Остановив машину в Воротниковском переулке, мы прошли к обветшалому строению и спустились в полуподвальное помещение. Переступив порог, я очутилась в другом мире, если не сказать — другом измерении. Атмосфера мастерской завораживала — потрескавшиеся стены, широкий деревянный стол, над ним плакат с изображением молодого Наполеона работы Жака Луи Давида, рядом на стене — английский флаг, мольберт, картины, музыка Баха, запах сигары. Все располагало к молчаливому диалогу с вещественным миром — одной из ипостасей мира духовного. Никто, пожалуй, так высоко не ценит окружающую нас предметную реальность, как художники-живописцы. Оттого в их домах настроение создают не люди, а формы, материалы, фактуры, цвета — и все это гудит, вибрирует, общается, населяет пространство собой, как человеческая компания. Художник может часами беседовать с темной охрой, полемизировать с чистейшим кобальтом и воспринимать тень от склянки как приветствие невидимого мира… (Что же интересного ему могла сообщить я?)
На покрытых пожелтевшей штукатуркой стенах висели эскизы декораций: «Дворянское гнездо», «Зеркало», «Сибириада» — живописный хаос интерьеров, меланхолия полупустых комнат, темных прихожих, запыленных стекол с паутиной, треснувших поверхностей… Натюрморты — блестящий елочный шар, покоящийся в складках незамысловатой ткани… винные пробки, словно картечь, разбросанные возле тяжелой, похожей на Царь-пушку черной бутылки… желтые лимоны, каждый со своим особенным лицом, подвешенные на бечевке вдоль ночного окна… Созерцание этой дисгармонии — сочетание хрупкого материала с грубым, бытовых предметов — с декоративными, роскошного — с примитивным, сочетание случайного и закономерного — вызывало сильный эмоциональный отклик и печаль. В каждой работе — свидание конечного с вечным, жизнь на исходе цивилизации, чувств, истории… Это мир натюрморта, или «мертвой натуры», которая некогда была жива… Мир художника Двигубского…

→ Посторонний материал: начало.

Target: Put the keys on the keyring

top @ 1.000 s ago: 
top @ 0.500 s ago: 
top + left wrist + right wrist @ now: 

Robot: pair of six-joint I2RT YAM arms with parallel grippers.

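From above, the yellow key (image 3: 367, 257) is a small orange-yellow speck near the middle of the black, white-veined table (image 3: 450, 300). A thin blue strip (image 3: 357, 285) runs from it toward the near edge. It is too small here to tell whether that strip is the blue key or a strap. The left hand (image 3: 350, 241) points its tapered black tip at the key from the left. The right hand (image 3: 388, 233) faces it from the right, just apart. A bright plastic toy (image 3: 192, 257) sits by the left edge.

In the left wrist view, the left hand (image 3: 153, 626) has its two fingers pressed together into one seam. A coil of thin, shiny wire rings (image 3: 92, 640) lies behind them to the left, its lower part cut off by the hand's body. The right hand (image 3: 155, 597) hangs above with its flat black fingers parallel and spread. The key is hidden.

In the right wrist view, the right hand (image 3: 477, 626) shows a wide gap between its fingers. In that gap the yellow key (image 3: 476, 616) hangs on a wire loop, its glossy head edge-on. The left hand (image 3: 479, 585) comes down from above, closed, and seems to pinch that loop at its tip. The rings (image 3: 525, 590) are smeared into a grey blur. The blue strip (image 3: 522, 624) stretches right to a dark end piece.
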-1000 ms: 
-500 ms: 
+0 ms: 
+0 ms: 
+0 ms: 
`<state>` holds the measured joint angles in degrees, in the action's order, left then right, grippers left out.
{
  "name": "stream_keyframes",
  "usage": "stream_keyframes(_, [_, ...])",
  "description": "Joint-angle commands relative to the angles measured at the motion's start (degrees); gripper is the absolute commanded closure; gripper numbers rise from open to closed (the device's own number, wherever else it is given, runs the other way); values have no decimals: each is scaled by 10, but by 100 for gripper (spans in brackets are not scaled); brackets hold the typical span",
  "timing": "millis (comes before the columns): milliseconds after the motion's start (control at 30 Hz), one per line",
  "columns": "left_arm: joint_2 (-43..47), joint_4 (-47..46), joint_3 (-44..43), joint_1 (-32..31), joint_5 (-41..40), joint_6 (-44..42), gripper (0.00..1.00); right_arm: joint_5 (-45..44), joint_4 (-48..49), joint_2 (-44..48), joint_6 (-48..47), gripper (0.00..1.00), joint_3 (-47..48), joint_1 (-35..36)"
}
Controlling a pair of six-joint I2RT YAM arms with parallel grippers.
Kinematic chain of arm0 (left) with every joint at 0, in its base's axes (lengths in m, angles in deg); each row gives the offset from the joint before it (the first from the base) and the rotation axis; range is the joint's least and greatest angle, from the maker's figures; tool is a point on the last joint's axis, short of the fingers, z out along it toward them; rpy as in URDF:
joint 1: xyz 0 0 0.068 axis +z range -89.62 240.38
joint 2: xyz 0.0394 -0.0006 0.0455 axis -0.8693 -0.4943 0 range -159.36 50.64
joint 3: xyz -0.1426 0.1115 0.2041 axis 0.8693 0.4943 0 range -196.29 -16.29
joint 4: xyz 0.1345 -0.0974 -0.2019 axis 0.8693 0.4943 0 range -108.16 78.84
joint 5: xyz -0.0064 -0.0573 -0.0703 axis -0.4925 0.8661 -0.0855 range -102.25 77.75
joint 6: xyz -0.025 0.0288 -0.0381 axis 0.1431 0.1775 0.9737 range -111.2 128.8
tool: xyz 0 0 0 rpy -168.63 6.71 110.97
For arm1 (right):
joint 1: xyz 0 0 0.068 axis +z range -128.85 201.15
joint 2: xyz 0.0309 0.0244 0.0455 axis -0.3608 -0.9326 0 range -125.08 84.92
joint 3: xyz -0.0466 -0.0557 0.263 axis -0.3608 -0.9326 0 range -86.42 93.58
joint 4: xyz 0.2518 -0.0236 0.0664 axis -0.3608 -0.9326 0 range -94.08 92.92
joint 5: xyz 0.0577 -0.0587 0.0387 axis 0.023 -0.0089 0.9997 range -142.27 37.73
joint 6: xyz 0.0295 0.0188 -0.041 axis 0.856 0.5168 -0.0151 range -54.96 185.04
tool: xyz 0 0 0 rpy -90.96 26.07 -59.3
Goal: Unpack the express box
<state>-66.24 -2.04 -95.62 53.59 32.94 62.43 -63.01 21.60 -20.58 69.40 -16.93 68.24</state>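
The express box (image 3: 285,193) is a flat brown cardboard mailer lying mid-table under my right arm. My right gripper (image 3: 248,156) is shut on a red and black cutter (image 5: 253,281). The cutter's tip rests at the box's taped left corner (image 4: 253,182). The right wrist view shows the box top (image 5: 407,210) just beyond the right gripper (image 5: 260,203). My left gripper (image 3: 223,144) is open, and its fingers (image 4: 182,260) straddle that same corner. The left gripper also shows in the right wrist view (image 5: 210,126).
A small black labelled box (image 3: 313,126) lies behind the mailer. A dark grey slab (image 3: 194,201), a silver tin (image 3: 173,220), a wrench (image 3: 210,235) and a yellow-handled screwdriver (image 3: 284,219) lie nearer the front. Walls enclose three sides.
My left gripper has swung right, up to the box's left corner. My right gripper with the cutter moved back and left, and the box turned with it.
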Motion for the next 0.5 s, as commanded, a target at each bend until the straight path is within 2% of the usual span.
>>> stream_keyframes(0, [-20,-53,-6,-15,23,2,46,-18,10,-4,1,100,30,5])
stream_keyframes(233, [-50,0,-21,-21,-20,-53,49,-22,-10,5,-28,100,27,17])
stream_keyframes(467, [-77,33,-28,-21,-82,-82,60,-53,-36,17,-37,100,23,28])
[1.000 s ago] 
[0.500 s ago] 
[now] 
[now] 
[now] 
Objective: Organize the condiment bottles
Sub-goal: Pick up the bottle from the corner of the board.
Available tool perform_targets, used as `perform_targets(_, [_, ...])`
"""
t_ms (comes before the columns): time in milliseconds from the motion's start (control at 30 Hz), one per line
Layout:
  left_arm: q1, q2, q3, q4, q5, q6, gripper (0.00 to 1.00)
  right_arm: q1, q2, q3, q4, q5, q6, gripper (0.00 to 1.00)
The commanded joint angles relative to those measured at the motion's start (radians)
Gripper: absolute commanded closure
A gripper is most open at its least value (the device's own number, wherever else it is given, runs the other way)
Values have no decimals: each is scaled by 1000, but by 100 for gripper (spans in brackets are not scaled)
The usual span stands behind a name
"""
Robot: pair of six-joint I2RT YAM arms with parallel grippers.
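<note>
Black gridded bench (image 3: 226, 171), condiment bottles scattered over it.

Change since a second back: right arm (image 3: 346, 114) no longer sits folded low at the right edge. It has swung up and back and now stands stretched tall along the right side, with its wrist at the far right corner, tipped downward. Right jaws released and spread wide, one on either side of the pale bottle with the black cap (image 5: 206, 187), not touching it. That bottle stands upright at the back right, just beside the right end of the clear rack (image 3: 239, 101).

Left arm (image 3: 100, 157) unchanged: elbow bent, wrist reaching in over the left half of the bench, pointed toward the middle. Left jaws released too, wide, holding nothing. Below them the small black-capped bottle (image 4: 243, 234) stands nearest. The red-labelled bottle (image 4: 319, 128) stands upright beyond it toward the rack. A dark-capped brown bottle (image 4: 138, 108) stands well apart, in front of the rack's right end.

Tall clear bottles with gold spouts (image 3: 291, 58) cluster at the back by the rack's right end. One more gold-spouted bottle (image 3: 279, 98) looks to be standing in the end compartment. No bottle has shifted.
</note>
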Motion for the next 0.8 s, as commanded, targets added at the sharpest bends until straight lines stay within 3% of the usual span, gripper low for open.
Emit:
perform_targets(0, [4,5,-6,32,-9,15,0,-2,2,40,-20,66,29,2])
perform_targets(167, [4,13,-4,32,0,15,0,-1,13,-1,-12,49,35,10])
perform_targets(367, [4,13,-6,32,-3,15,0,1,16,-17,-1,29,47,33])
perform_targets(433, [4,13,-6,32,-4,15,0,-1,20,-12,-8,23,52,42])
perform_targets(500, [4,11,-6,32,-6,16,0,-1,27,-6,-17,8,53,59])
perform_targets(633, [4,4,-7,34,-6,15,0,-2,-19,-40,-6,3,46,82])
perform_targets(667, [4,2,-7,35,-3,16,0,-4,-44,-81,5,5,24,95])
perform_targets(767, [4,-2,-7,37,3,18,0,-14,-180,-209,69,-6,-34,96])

Мы сидели в его мастерской и слушали «Хорошо темперированный клавир» Баха. Лицо Николая Львовича выплывало из клубов синеватого дыма, струящегося от сигары, глаза смотрели куда-то внутрь себя, при этом ни на секунду не теряя из виду гостьи. Говорил он с легким акцентом, как будто даже нараспев — его интонирование было не совсем правильным. Я вспомнила слова Андрона о загадочности и притягательности французско-русской смеси, о ностальгических чувствах и мыслях, которые вызывает французская речь у некоторых русских. А также о том, как в свое время во ВГИКе его заинтересовал этот русский парижанин, сын эмигрантов, вернувшийся в конце 50-х на свою историческую Родину. Он во многом был взрослее, образованнее и, безусловно, утонченнее своего окружения. Мне бросилось в глаза его неуловимое сходство с Кончаловским, и я поняла всех женщин, любивших обоих мужчин. Вопрос в том, кто на кого хотел походить. Но ответ напрашивался сам собой. «Боже мой, да ведь андроновское западничество и эстетство заимствовано у Коли!» Моя страсть к расследованиям получила наконец благодатную пищу. Все то, что в Коле обусловлено его рождением и воспитанием, его изначальной культурной раздвоенностью, в Андроне — продукт талантливого подражания: он, как актер, копирует то, что работает на образ. Увлеченность чужим гением подвигает к подражанию, имитации, работе над собой — а не это ли одна из составляющих творчества? Талант компилятора — условие режиссерского таланта, или нет… только актерского?